How many wars can we sustain and how much money can the federal government hemorrhage before our financial system collapses and spirals down beyond our ability to bail it out?

How long can we allow rogue and hostile states like Iran and North Korea (not to mention our problems with China and Russia), along with the volatility of the Middle East, ISIS, Al-Qaeda, and other terrorist groups to spread death and destruction across the world?  Can we prevent a rogue nuclear power from exploding one EMP weapon in the atmosphere over our country?  If not, can we survive it?

As China builds artificial islands in the China Sea to expand its control of the region America’s ability to keep the world’s sea-lanes open has shrunk.  America’s Navy has fewer ships than it had before World War I.  We are no capable of waging the two ocean war we fought in World War II, where the industrial might or our country produced over 7,500 ships for the navy, not including 124 aircraft carriers, and 35,000 landing craft.  At the height of the war, the United States Navy was operating over 5,700 ships.

The U.S. produced over 3,000 “Liberty Ships,” building one, “The Patrick Henry” in four and a half days.  The US was turning out three Liberty Ships daily.  During the war over 300,000 airplanes of various designs and uses.

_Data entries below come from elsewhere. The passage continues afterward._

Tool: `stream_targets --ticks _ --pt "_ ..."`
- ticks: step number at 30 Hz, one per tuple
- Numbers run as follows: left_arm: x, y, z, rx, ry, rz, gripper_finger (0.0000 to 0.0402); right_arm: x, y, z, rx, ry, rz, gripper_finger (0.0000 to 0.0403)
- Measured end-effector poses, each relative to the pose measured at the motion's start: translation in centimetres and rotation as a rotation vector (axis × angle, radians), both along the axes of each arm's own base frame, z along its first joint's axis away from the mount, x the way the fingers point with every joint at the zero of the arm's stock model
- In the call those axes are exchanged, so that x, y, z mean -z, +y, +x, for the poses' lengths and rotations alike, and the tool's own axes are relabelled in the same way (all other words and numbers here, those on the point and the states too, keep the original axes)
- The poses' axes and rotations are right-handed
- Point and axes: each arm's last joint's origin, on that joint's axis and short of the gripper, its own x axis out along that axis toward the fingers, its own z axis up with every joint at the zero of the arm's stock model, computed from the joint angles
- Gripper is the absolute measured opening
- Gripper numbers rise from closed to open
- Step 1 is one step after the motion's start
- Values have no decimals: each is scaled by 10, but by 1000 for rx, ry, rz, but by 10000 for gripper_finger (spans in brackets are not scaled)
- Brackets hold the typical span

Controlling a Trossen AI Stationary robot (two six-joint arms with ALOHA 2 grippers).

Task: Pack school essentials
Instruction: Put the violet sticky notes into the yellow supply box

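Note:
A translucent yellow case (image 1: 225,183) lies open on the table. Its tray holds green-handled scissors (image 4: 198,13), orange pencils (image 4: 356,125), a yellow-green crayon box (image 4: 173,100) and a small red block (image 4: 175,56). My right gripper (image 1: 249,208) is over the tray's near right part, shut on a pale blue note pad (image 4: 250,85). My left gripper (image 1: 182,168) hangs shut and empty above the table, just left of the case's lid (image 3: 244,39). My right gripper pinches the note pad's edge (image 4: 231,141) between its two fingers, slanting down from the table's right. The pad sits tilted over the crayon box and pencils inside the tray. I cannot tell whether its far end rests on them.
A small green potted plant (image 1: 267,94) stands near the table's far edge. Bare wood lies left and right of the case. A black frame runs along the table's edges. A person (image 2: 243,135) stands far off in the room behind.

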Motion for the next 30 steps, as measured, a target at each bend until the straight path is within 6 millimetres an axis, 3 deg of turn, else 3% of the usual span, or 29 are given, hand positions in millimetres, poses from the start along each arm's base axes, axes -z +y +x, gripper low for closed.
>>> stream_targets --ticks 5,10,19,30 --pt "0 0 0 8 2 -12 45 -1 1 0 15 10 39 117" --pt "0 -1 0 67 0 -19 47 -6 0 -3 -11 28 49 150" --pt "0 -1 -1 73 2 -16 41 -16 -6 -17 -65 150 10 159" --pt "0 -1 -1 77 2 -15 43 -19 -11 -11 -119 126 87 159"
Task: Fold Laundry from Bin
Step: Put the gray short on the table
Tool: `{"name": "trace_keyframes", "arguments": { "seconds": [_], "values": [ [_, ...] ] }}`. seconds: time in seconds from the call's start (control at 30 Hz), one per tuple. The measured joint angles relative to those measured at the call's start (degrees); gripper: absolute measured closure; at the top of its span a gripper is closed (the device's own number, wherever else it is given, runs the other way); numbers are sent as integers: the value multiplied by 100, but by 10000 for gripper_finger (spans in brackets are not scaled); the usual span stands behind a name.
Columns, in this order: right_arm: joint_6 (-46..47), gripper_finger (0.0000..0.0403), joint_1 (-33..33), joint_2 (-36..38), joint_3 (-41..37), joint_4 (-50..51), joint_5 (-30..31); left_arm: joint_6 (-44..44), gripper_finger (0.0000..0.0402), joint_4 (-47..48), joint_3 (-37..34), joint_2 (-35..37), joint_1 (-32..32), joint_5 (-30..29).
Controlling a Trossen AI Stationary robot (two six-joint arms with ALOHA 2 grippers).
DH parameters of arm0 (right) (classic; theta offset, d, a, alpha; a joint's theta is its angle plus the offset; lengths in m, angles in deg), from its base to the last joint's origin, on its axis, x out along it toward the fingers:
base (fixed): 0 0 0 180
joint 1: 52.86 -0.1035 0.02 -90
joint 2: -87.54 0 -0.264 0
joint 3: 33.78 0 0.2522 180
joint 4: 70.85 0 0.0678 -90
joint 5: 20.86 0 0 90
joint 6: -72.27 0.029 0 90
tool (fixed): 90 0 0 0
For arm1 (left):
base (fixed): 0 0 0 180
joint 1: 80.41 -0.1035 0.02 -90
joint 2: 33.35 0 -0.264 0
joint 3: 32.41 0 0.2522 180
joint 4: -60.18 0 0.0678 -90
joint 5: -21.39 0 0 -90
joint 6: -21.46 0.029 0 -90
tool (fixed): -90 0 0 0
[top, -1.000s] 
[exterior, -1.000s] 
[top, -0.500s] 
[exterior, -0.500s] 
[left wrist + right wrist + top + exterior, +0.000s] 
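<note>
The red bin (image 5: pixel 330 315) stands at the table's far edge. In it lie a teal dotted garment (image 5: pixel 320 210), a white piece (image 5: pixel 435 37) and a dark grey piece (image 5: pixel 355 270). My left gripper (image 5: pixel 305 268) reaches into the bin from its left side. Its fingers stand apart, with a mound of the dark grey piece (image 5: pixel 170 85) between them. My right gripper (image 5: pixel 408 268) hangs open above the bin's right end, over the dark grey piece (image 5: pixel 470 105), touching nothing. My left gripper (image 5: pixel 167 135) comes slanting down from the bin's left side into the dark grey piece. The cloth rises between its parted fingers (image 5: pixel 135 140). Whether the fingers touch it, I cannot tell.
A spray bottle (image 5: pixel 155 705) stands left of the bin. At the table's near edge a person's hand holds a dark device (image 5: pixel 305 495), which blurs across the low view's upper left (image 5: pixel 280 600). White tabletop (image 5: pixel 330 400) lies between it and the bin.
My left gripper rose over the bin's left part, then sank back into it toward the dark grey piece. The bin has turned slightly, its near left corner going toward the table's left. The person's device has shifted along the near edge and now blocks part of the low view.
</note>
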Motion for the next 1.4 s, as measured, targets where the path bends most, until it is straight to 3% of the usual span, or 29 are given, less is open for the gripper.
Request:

All of this from a country that could not produce enough armored vests and armored Humvees for its troops during the Iraq and Afghanistan wars. As one Pentagon official put it, “The combination of warfighters who aren’t trained and equipment that doesn’t work is a perfect storm.”

And the veterans who suffer the wounds and lasting effects of war, what of them?  Our Veterans were thrown into battle by blustering politicians and then “thrown away” by unaccountable and shameless bureaucrats– thousands of them waiting in lines at the expense of their health and their lives.  We are losing more veterans to suicide than were ever lost in combat, over twenty suicides per day.

And what does all of this say about the character and capacity of our leaders?  Are we stuck with a feckless Congress and an inept Administration hell-bent on dismembering our military, while the world slides closer to the abyss of Armageddon?

Each of these and so many more questions that are just as real and just as much a threat to our survival, hover over us every day presenting real threats to our nation’s survival.  Meanwhile, our government seems to be incapable of governing.  Those in positions of leadership are primarily focused on their political interests and agendas—fiddling and fondling their way through the darkness of inaction while the threats around us grow larger and larger.

Is America Committing Suicide?  I’ll answer that question with another question: If we were committing suicide, what would we do differently?